The council ultimately voted to set the collection rate at 97 percent. That will mean cutting about $3.7 million out of the budget elsewhere.

Cuts Continue

The BOE was not the only department to sit on the chopping block this week. The council also cut from every other department that came before it, though it did not realize anything close to the cuts it did from the board of ed.

At the beginning of the week, McGarry presented to the council his big-picture plan for approaching the budget. First, the council will pass an austerity budget.”

Next, it will spend until November assessing how expenses and revenues actually shake out. Finally, starting in November, it will enter the recovery” phase. If there’s a big hole in the budget in November, he said, that could mean a supplemental tax increase, or some other way of finding funds.

The week began with the fire department. Fire Chief Gary Merwede presented a table outlining the cuts he was willing to make to his department. They totaled just under $42,000. The council went further, cutting an additional $25,000, most of it from the department’s training line.

The council also honed in on two vacant firefighter positions. Merwede told the council that his department has just enough staff to meet the minimum manning requirements laid out in the fire union’s contract. Cutting those two positions, he said, would just mean using more overtime. The council voted to table a motion to cut those positions until it can get more information.

The library department was not so lucky with its one vacant position.
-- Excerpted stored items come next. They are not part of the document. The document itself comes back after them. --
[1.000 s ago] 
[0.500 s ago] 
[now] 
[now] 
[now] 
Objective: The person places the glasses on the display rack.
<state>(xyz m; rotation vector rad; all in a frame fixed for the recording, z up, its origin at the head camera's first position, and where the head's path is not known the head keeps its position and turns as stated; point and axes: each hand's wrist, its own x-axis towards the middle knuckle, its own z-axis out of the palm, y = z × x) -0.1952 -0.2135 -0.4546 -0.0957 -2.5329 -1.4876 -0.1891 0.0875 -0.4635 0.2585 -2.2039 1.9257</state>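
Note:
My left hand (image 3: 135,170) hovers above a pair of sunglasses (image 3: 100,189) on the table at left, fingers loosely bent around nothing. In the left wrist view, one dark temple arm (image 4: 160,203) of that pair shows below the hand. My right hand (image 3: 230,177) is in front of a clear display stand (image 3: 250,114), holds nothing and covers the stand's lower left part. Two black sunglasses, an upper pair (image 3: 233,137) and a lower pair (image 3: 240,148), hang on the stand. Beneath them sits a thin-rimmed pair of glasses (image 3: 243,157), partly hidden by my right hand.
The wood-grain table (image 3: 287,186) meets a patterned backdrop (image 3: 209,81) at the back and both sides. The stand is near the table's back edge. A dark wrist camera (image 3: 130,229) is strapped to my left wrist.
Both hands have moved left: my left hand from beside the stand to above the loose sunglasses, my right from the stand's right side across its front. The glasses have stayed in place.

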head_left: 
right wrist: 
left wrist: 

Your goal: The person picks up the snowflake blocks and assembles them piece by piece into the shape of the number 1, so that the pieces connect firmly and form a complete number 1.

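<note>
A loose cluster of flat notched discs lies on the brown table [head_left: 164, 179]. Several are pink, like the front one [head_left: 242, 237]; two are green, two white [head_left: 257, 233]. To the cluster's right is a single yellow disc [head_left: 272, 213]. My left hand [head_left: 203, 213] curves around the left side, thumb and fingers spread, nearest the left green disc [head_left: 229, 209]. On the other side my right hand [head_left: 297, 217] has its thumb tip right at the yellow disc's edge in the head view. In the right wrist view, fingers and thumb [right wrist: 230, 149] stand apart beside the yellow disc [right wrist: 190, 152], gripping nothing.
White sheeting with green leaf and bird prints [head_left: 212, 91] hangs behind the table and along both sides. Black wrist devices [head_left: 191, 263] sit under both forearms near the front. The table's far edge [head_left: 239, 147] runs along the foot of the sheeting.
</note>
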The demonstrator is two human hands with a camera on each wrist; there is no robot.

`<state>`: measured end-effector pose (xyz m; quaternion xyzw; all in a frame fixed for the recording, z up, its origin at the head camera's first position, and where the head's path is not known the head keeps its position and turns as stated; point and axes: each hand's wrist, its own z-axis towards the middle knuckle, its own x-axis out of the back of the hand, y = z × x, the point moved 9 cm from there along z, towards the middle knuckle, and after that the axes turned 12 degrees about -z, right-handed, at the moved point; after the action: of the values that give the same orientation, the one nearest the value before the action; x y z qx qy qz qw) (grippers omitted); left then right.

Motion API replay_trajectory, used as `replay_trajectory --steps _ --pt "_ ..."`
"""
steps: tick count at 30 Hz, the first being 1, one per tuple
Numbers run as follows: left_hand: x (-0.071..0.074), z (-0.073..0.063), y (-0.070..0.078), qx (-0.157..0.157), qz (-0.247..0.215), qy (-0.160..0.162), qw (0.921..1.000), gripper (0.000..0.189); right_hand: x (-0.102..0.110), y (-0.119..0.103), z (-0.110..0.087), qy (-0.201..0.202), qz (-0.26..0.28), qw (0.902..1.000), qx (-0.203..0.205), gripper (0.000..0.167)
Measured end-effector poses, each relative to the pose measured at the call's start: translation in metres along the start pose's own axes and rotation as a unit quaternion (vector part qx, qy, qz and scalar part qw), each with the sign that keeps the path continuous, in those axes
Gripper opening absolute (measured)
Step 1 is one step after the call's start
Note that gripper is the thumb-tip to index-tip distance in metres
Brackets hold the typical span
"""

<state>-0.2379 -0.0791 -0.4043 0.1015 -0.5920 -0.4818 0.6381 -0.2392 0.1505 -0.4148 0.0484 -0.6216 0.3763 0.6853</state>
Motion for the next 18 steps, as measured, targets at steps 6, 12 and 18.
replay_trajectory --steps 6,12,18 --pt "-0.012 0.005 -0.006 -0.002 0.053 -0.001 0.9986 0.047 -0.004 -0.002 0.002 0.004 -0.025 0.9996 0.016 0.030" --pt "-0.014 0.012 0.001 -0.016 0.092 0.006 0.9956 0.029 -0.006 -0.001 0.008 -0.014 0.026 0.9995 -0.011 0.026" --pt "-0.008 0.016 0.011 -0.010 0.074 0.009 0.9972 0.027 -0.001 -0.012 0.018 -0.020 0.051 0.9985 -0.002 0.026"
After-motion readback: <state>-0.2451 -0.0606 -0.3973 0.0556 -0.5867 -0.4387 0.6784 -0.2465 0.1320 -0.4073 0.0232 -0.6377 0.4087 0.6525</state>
The council voted to cut a $30,000 part-time librarian position that is currently unfilled, despite Library Director Melissa Canham-Clyde’s plea to keep it at least partially funded.

The council also slashed the library’s account for buying materials by $55,000, eliminated funding for Sunday hours, and cut a number of other lines.

The council made relatively small cuts to the various lines in the Planning and Zoning Department’s budget, following the guidance of Town Planner Dan Kops. It also began to discuss eliminating the assistant town planner position, which Kops said would leave the department significantly understaffed, limiting the department’s ability to function.

No other position in the department can be eliminated. The assistant town planner is a member of the supervisor’s union, which does not have a no layoff clause in its contract. The other members of the department, aside from the town planner, are protected by such a clause. The town charter requires the town to have a town planner. The council will come back to whether or not to cut the assistant town planner position at another meeting.

While the council slashed expenses throughout the budget, it also slashed revenue lines in every department. It reduced an expected voluntary gift from Quinnipiac University to $500,000 from the mayor’s proposal of $1 million. Some council members said even $500,000 was unrealistic, since the university’s contributions had totaled $100,000, $346,000, and $612,000 in the last three years. The university has had to cut its faculty and staff salaries because of the pandemic, and will not be in a position to give the town money, some said. Others argued that including the line would pressure the university to contribute more to the town than it has in the past. They cited the fact that just days before, the New Haven Board of Alders Finance Committee voted to up its expected gift from Yale in an attempt to get more money from the university.

The council also reduced a few revenue lines in the fire department, library, and arts departments, and tabled revenue lines in planning and zoning until it can get more information. Every time it decreases a revenue line, it must find a corresponding amount to cut from expense lines.

The council will meet again Tuesday for the first of the week’s four budget deliberation meetings.